Cleaning Real‑World Data Before Modeling
Handling Missing Values
Missing values can bias your analysis if not handled properly. Common strategies include removing rows, filling with simple statistics (mean/median/mode), or using model‑based imputations.
The right strategy depends on why the data is missing (Missing Completely At Random, Missing At Random or Missing Not At Random). For example, dropping rows is usually safe when only a small percentage of values are missing at random, while more advanced techniques like KNN or model‑based imputation are preferred when missingness has structure.
import pandas as pd
import numpy as np
df = pd.DataFrame({
"age": [25, np.nan, 30, 35, np.nan],
"salary": [50000, 52000, np.nan, 60000, 58000]
})
print("Missing per column:")
print(df.isna().sum())
# Simple imputations
df["age"] = df["age"].fillna(df["age"].median())
df["salary"] = df["salary"].fillna(df["salary"].mean())
print("After imputation:")
print(df)
Detecting & Treating Outliers
Outliers can heavily influence means and linear models. Use the Interquartile Range (IQR) or z‑scores to detect unusual points, then decide whether to cap, transform or remove them based on domain knowledge.
import numpy as np
import pandas as pd
df = pd.DataFrame({"income": [30, 32, 35, 36, 37, 500]})

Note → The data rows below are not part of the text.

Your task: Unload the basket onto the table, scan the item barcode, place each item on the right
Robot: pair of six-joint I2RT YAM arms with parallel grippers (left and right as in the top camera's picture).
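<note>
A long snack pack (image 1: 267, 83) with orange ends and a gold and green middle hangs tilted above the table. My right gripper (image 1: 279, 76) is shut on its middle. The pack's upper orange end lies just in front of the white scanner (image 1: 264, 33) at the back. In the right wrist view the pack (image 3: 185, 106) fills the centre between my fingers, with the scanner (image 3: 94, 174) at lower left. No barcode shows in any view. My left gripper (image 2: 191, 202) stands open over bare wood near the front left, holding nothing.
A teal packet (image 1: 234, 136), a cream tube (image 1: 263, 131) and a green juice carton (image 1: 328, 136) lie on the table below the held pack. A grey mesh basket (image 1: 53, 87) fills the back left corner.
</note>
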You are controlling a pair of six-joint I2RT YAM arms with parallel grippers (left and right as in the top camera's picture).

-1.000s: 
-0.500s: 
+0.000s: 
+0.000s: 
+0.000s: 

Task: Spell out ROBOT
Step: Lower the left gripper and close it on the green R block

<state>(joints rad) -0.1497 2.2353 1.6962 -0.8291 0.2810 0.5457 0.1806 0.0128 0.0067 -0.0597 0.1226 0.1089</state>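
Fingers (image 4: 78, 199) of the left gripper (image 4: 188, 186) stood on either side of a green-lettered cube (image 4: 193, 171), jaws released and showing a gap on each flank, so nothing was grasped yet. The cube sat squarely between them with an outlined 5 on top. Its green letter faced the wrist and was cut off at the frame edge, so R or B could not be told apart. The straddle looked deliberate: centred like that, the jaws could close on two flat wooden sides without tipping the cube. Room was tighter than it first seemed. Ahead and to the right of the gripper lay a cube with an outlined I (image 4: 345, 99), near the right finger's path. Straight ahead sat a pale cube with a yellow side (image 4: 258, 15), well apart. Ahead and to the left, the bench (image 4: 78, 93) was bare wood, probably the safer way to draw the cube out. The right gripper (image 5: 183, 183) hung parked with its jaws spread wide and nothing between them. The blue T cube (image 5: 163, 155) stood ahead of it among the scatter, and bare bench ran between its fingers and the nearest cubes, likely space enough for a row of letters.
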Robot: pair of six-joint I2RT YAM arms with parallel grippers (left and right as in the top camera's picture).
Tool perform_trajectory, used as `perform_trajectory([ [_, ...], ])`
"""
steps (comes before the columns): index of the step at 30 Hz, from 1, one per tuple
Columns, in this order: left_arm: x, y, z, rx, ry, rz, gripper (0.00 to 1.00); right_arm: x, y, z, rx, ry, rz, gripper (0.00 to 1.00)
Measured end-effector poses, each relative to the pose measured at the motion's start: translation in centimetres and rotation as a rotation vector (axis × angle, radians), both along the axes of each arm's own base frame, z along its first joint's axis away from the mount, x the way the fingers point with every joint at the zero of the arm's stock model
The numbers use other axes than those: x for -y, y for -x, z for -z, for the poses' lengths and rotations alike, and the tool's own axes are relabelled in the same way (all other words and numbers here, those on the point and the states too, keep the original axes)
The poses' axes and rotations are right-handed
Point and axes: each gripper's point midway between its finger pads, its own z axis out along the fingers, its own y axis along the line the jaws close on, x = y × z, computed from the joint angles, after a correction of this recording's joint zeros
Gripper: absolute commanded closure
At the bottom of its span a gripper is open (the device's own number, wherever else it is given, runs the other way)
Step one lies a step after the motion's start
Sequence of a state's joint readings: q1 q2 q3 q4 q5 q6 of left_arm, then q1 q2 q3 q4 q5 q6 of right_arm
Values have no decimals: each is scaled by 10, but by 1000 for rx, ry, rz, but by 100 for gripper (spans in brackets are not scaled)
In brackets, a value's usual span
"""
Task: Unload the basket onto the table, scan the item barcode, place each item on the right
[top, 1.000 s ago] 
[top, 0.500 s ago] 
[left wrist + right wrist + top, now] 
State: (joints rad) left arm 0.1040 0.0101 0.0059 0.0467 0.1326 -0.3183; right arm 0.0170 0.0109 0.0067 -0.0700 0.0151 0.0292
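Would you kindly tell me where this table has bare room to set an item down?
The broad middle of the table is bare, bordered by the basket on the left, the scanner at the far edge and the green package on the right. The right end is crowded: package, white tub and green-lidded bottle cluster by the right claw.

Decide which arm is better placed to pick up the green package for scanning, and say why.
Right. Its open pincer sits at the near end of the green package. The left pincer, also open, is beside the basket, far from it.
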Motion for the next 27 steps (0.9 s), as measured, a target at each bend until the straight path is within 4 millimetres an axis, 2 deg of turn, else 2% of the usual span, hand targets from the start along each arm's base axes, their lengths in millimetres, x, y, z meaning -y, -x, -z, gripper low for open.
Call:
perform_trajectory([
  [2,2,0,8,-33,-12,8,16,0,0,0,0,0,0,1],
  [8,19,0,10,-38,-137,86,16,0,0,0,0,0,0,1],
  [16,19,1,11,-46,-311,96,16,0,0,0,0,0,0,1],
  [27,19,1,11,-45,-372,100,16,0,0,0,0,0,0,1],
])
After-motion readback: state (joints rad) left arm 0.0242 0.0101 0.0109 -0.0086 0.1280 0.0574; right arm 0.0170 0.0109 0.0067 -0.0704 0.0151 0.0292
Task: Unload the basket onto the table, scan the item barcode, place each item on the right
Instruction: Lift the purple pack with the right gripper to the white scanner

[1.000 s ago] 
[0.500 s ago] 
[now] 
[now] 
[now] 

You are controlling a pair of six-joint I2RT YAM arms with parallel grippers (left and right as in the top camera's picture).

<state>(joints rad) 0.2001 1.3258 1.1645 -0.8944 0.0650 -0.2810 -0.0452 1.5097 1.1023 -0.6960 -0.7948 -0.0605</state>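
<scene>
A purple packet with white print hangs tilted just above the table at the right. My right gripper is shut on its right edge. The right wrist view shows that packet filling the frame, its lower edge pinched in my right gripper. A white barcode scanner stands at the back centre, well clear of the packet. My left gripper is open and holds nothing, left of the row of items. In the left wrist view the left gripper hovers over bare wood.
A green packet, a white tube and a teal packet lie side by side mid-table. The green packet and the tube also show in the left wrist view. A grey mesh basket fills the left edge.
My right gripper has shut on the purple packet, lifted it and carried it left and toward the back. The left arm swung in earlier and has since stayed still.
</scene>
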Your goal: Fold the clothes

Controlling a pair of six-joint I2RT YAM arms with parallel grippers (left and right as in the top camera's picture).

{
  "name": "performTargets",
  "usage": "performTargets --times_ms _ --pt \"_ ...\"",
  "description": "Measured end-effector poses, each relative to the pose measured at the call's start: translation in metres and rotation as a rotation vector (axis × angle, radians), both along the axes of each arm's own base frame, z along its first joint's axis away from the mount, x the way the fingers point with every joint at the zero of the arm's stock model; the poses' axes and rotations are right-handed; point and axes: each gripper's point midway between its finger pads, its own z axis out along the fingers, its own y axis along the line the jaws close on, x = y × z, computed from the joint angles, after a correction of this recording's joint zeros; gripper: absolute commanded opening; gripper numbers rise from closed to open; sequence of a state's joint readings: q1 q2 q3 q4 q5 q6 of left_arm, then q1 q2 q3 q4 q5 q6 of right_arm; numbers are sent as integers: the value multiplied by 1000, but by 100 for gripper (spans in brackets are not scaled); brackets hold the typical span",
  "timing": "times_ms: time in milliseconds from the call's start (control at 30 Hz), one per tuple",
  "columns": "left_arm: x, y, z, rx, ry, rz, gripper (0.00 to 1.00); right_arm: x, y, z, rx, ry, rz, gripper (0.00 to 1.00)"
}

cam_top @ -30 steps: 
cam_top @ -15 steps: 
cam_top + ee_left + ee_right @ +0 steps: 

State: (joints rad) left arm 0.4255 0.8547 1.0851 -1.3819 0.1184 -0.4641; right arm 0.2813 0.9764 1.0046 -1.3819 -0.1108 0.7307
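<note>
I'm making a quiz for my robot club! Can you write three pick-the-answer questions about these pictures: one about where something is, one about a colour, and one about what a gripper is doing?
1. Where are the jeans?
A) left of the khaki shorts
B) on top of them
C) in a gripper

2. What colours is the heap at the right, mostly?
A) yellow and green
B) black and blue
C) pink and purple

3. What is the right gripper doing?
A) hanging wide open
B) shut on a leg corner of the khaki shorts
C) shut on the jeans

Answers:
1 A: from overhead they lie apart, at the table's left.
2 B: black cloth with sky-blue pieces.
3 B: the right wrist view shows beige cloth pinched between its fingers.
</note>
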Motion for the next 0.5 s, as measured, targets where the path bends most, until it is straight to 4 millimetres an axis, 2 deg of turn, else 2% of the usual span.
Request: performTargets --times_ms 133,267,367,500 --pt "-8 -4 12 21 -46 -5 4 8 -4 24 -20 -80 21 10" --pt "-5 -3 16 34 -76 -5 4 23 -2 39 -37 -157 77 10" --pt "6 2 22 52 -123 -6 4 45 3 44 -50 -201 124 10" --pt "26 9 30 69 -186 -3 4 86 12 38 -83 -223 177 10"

q1, q3 = df["income"].quantile([0.25, 0.75])
iqr = q3 - q1
lower = q1 - 1.5 * iqr
upper = q3 + 1.5 * iqr
outliers = df[(df["income"] < lower) | (df["income"] > upper)]
print("Outliers:\n", outliers)
Removing Duplicates & Fixing Formats
Duplicated rows and inconsistent formats (dates, categories, casing) are another common source of bad data. Pandas provides helpers for both.
df = pd.DataFrame({
"email": ["a@example.com", "B@Example.com", "a@example.com"],
"signup_date": ["2024-01-01", "01/02/2024", "2024-01-01"]
})
# Normalize email casing
df["email"] = df["email"].str.lower()
# Parse dates
df["signup_date"] = pd.to_datetime(df["signup_date"], dayfirst=False, errors="coerce")
# Drop duplicates
df = df.drop_duplicates(subset=["email"])
print(df)
Reshaping & Transforming Data with Pandas
Melt & Pivot
Melt converts wide data (many columns) into long format (row per observation), while pivot does the opposite. Many visualization and modeling tasks prefer long format.
Thinking in terms of tidy data, each variable should have its own column and each observation its own row. Melt and pivot are the core operations that let you move between human‑friendly report layouts and machine‑friendly tidy tables without losing information.
import pandas as pd
df = pd.DataFrame({
"country": ["US", "US", "IN", "IN"],
"year": [2023, 2024, 2023, 2024],
"sales_a": [10, 12, 8, 9],
"sales_b": [5, 7, 4, 6]
})
long = df.melt(
id_vars=["country", "year"],
value_vars=["sales_a", "sales_b"],
var_name="product",
value_name="sales"
)
wide = long.pivot(
index=["country", "year"],
columns="product",
values="sales"
).reset_index()
Merging Multiple Tables
pd.merge implements SQL‑style joins (inner, left, right, outer). It is essential
when combining fact tables with dimension tables like users, products or time.
users = pd.DataFrame({
"user_id": [1, 2, 3],
"country": ["US", "IN", "US"]
})
orders = pd.DataFrame({
"order_id": [101, 102, 103],
"user_id": [1, 1, 3],
"amount": [50, 30, 80]
})
joined = pd.merge(
orders,
users,
on="user_id",
how="left"
)
print(joined)